We are well into multiple years of NoSQL databases, whether its MongoDB, or Cassandra or CouchDB, while still holding to patterns and practices that we learnt from Oracle and MySQL and PostgreSQL. Whatever your buzzword fancy – whether its “cloud” or “BigData”, we as Builders are building towers and mansions atop increasing layers of abstraction, regardless of your favorite programming language or framework of choice, and becoming both producers and consumers of exponential quantities of data.

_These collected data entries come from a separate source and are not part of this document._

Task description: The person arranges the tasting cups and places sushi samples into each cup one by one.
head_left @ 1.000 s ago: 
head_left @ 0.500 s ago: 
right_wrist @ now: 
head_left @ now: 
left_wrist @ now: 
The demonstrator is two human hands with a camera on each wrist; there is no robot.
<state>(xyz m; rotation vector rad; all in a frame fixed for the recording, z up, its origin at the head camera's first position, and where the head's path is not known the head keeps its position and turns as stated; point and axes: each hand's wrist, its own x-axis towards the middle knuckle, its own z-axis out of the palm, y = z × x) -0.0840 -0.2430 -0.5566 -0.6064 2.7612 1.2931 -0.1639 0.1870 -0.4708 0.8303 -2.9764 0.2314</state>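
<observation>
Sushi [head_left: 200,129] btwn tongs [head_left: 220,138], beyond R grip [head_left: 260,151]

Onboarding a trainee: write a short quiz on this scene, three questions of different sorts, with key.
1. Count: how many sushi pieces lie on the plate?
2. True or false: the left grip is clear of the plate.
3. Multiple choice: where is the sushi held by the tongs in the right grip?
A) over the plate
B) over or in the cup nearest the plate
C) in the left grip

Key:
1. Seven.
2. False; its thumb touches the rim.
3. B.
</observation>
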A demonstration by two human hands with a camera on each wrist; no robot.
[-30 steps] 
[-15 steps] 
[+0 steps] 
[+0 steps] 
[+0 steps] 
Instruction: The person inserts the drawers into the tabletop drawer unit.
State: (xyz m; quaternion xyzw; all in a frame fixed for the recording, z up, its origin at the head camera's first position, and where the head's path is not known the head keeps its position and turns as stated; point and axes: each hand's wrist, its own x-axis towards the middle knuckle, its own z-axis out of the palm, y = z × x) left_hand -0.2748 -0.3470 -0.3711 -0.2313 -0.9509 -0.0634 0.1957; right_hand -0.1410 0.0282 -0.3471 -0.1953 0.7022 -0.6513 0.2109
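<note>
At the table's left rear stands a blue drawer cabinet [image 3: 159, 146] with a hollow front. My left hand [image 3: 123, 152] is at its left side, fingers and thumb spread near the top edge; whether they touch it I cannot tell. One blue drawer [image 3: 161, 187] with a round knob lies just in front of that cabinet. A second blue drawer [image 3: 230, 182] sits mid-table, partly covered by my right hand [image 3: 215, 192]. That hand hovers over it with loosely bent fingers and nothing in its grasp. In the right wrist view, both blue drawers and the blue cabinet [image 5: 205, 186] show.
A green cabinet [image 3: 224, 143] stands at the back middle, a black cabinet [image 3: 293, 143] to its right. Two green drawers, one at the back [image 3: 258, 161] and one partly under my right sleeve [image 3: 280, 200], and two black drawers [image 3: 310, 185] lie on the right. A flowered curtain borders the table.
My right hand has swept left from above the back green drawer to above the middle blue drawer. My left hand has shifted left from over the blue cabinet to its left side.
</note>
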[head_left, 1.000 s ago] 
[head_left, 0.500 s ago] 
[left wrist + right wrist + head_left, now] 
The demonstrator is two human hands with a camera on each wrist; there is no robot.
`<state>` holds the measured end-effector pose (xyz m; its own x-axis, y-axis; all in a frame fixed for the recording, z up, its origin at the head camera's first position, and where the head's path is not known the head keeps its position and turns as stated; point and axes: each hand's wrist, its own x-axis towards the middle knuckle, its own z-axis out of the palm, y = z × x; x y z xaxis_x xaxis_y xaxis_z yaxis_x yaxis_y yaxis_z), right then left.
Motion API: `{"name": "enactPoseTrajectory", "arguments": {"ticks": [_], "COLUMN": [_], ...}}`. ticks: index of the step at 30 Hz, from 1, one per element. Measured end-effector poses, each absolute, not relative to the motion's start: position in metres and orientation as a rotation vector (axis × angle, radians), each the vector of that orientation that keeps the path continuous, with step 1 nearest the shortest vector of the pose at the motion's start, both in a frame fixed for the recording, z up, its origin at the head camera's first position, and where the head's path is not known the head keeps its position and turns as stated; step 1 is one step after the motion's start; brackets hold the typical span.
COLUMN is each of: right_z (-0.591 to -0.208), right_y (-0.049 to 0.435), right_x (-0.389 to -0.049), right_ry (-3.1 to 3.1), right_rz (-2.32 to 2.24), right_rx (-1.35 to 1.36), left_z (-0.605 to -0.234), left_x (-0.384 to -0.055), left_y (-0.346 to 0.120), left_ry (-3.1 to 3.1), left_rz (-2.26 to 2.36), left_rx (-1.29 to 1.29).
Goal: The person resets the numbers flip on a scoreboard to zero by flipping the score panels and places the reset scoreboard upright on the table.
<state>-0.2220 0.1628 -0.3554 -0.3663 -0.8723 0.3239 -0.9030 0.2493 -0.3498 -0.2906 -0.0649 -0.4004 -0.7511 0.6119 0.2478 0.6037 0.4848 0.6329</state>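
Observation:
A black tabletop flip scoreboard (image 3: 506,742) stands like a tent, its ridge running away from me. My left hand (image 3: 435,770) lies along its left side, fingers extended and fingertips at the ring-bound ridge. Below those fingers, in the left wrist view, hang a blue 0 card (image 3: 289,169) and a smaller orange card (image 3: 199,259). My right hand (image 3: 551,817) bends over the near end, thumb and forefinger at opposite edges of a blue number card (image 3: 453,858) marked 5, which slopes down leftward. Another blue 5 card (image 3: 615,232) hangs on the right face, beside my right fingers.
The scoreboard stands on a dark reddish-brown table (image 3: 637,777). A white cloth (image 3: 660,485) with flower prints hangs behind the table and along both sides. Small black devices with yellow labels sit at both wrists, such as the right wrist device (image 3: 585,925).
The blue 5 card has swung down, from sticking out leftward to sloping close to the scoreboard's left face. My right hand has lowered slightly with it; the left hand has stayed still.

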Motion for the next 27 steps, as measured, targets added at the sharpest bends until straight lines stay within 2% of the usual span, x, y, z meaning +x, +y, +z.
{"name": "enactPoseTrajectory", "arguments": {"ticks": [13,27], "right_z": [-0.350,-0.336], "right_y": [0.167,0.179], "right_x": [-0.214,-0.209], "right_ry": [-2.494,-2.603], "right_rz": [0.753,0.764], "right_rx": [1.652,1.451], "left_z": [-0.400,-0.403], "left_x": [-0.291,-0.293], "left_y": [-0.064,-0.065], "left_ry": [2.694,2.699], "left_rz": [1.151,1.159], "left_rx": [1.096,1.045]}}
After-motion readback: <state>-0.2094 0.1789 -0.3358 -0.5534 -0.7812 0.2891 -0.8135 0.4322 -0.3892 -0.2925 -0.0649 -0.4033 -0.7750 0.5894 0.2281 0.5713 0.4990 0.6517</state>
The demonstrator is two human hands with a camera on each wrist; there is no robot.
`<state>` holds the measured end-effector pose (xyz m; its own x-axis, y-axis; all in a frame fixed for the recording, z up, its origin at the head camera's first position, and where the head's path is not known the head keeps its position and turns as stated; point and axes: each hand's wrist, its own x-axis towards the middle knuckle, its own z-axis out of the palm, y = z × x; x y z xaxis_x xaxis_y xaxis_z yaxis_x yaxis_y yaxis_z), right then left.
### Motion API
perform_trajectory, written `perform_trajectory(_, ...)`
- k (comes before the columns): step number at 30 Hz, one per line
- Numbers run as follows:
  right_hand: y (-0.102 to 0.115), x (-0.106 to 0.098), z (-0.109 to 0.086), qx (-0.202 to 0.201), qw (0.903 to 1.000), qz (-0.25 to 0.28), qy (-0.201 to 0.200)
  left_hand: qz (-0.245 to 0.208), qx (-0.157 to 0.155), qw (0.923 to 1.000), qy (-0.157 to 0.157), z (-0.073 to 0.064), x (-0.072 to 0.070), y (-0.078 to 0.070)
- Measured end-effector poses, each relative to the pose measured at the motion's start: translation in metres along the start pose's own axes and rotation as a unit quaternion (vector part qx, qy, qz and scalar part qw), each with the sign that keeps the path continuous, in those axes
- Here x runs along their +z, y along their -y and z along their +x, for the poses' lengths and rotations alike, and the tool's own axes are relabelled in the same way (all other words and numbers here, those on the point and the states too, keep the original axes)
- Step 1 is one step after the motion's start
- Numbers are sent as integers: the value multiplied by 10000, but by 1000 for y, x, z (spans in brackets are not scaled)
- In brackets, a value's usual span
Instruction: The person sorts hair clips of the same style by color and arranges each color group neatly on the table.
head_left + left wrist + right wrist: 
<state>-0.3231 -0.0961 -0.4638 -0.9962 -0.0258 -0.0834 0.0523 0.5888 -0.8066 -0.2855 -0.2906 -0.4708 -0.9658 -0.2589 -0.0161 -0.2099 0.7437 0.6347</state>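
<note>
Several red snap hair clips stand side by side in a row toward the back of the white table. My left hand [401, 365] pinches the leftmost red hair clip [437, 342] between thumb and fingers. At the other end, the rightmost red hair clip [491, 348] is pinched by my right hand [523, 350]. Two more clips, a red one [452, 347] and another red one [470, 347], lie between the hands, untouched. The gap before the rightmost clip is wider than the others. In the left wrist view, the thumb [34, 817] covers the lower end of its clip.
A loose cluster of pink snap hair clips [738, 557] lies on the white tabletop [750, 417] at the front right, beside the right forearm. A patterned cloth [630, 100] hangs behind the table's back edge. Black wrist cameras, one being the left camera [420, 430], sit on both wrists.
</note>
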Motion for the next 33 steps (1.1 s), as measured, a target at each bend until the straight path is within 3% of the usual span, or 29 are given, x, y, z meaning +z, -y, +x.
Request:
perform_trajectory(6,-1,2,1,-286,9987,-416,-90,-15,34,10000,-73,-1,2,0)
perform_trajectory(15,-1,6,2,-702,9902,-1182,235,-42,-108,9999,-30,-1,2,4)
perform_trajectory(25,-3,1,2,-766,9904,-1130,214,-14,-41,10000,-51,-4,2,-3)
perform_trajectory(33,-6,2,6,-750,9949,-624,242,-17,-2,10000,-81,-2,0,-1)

Anyone stop to think about what the data model actually is? Do we still need one? Should we just throw things into MongoDB collections, and of course, there will be some piece of data analytics technology that will give you the best visualization of what’s actually in there? Do we even need to worry about many-to-many relationships, and integrity constraints, and domain models any more? What about the transactional vs. the conceptual vs. the logical use cases for the data? And of course, you need to have indexes on your database otherwise it won’t run fast – do people even understand why any more?
Unstructured, voluminous data does not obviate the need for a data structure. Whether you’d like to call it a schema or a model or just a napkin sketch of what’s actually behind the code – the art of data modeling is eroding away. Perhaps it is no longer needed, but one would beg to differ.
This talk is about provoking a return to when required reading from the likes of Aho or Horowitz was necessary before jumping into HeadFirst Java – which is the recommended CS college textbook at UC for a course on Data Structures.
From MySQL and cursors and overloading Redis queues as a persistent data store (!) to MongoDB with a return to principles drawn from VSAM and CODASYL, this is less of a talk and more of a plea -
To think about the Model in the Data even as we rush to Build it.